Weng Bob, Braaten Marco, Lehn Jenna, Morrissey Reid, Asghar Muhammad Sohaib, Silberstein Peter, Abdul Jabbar Ali Bin, Mathews Abraham, Tauseef Abubakar, Mirza Mohsin
Department of Internal Medicine, Creighton University School of Medicine, Omaha, NE 68178, United States.
Division of Nephrology and Hypertension, Mayo Clinic, Rochester, MN 55905, United States.
World J Nephrol. 2025 Jun 25;14(2):103923. doi: 10.5527/wjn.v14.i2.103923.
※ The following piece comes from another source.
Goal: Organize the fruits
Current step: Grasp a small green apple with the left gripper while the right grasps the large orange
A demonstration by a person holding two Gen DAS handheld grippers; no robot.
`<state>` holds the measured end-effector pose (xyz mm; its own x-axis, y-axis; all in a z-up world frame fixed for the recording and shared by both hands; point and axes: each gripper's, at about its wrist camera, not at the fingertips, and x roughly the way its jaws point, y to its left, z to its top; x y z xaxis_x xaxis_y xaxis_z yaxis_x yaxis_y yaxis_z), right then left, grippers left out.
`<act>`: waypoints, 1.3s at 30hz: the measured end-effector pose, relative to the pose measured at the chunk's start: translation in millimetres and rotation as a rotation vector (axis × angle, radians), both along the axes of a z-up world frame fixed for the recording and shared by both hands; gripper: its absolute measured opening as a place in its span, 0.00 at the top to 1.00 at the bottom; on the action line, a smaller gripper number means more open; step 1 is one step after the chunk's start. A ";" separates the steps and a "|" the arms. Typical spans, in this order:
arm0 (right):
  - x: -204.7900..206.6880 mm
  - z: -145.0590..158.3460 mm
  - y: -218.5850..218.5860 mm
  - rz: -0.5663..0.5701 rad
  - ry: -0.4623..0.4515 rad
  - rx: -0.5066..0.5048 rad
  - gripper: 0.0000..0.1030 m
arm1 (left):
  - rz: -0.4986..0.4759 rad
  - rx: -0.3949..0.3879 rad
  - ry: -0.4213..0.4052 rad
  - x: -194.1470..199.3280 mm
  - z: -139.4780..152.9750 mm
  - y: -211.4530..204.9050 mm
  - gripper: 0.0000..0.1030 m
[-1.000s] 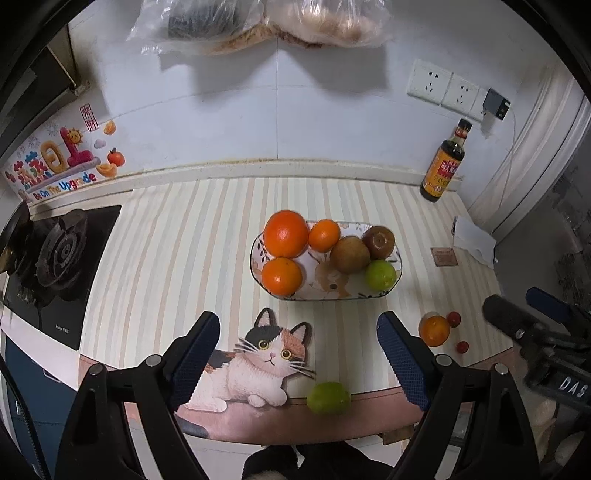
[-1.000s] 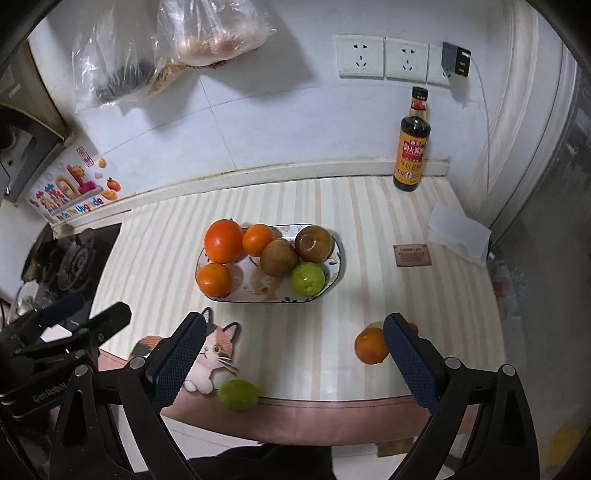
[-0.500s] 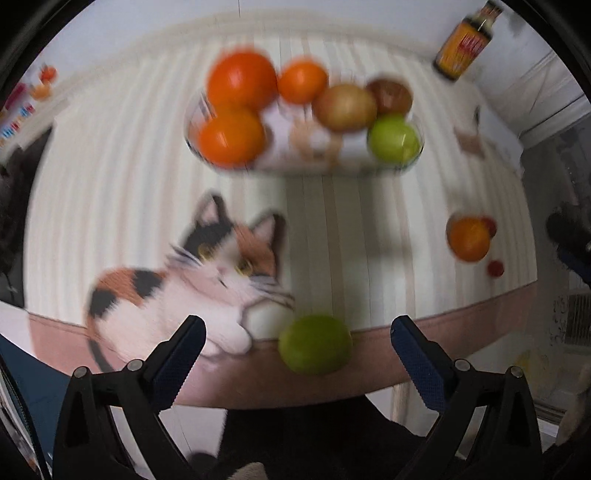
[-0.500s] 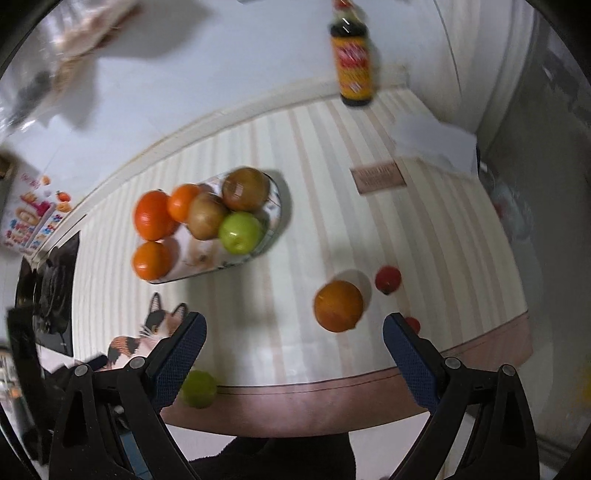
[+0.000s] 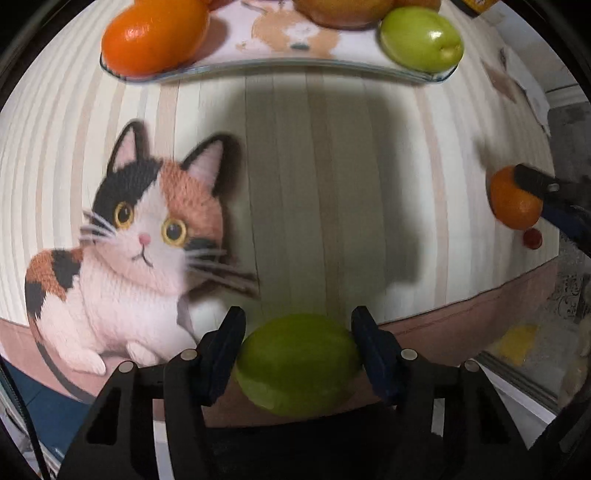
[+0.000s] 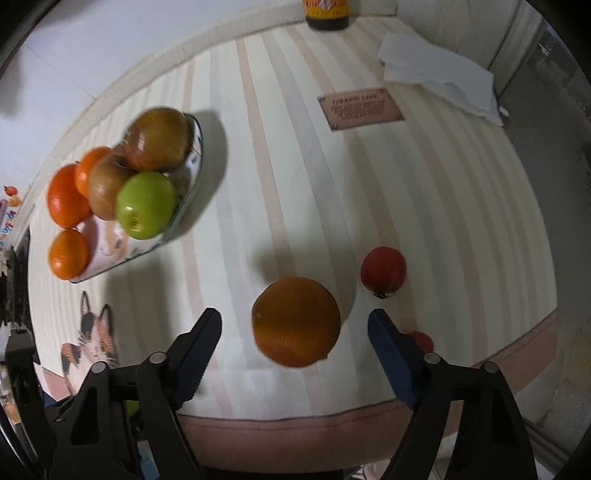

Renal cell carcinoma (RCC) is treated with surgical resection as the gold standard, as it is notoriously resistant to systemic therapy. Advancements with targeted therapies contribute to declining mortality, but metastatic RCC (mRCC) survival remains poor. One possible factor is treatment at academic centers, which employ advanced providers and novel therapies. This study compared outcomes of mRCC in patients treated at academic/research facilities compared to those treated at non-academic centers.
To compare survival outcomes of mRCC and their various etiologies between academic and non-academic centers.
The National Cancer Database was used to identify mRCC patients including all histology subtypes and stage IV disease. Descriptive statistics and Kaplan-Meier curves measured survival outcomes for user file facility types sorted into a binary academic/research and non-academic research variable. Multivariate logistic regression and Cox proportional hazard testing generated odds ratio and hazard ratio. Data was analyzed using Statistical Package for the Social Sciences version 29.0 using a significance level of < 0.05.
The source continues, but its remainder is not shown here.